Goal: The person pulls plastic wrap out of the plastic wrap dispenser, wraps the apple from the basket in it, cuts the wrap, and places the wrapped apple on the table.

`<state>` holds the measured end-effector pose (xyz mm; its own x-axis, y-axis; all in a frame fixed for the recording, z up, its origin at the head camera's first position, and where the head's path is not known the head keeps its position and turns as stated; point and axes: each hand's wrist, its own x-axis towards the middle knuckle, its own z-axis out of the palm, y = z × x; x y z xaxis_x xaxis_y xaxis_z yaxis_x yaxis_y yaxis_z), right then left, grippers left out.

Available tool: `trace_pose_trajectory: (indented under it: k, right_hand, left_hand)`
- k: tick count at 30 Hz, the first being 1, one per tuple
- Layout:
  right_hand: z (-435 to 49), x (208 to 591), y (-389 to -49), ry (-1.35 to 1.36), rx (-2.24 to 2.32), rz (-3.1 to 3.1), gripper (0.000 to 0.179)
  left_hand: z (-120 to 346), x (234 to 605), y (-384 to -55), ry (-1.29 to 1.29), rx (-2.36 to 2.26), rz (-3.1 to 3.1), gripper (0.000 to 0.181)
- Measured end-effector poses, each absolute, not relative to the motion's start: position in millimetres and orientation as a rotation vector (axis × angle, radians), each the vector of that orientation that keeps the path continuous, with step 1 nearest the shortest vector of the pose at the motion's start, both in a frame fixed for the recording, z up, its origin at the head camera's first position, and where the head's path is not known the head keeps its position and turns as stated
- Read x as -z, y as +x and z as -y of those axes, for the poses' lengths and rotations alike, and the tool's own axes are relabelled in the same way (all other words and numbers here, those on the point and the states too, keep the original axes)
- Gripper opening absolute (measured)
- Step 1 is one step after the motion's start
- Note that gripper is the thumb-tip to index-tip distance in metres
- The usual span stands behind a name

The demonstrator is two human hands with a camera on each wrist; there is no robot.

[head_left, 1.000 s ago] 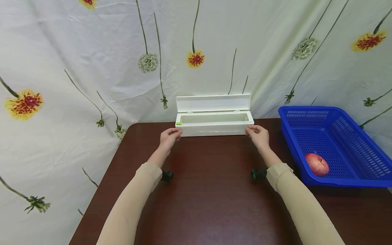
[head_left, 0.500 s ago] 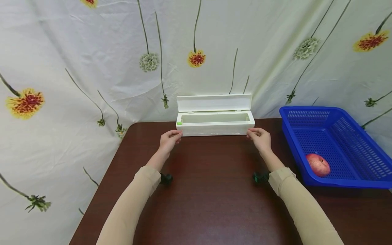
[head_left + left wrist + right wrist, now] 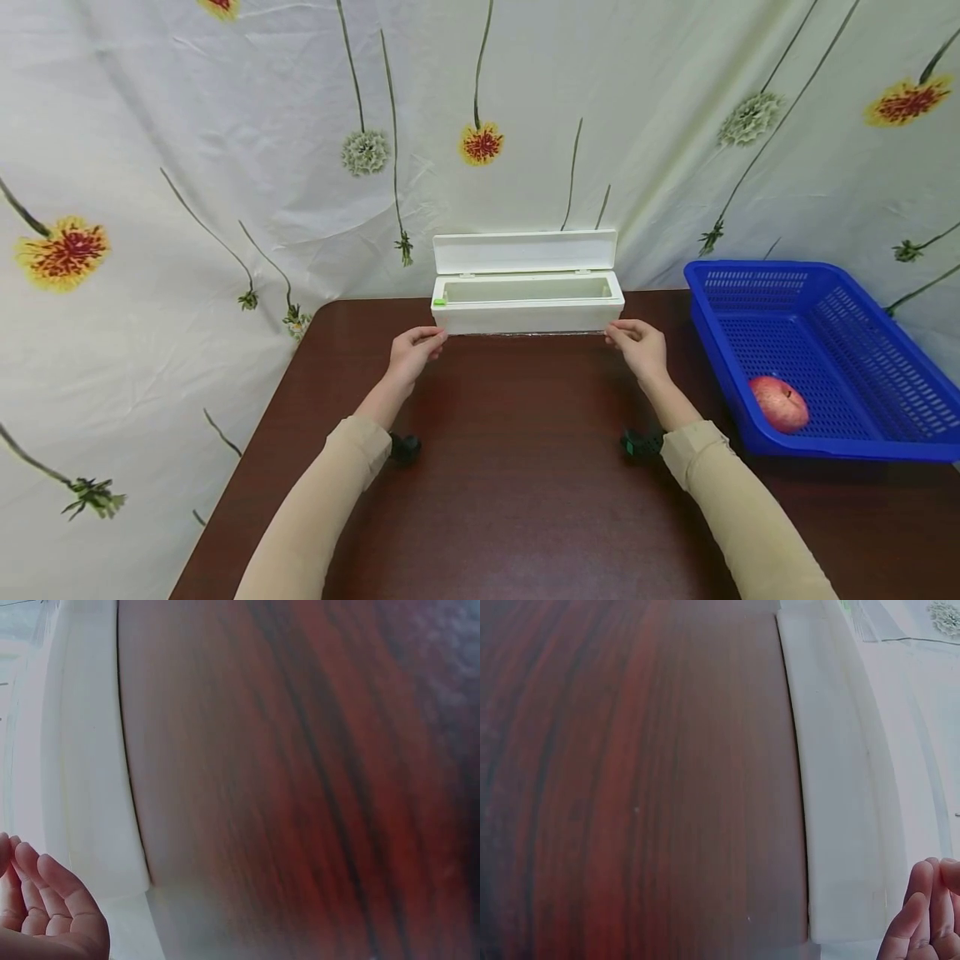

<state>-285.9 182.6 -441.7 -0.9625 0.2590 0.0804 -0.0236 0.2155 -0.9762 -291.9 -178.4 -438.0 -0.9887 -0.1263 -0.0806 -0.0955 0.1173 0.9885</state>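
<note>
A long white cling film box [image 3: 525,252] stands at the table's far edge, its lid raised. A small green piece [image 3: 439,302] sits at its front left rim. Barely visible, clear cling film [image 3: 525,335] spans between my hands along the bottom of the box's front. My left hand [image 3: 411,354] pinches its left corner between thumb and fingers, just before the box's left end. At the other end my right hand [image 3: 639,346] pinches the right corner. Both wrist views show the box's front wall [image 3: 90,750] and curled fingers; the film itself cannot be made out there.
A blue plastic basket [image 3: 862,333] stands on the right of the brown table [image 3: 510,483], with a red apple [image 3: 780,404] in its near left corner. Behind the table hangs a white flowered cloth [image 3: 300,108].
Both hands have moved slightly down and towards me, from the box's upper front edge to its base. The film's edge has come down with them. The box and basket stay in place.
</note>
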Motion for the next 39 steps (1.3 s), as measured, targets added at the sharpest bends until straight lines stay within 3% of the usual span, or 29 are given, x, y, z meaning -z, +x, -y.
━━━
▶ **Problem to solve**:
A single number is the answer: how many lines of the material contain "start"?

▶ **Solution to this task**:
2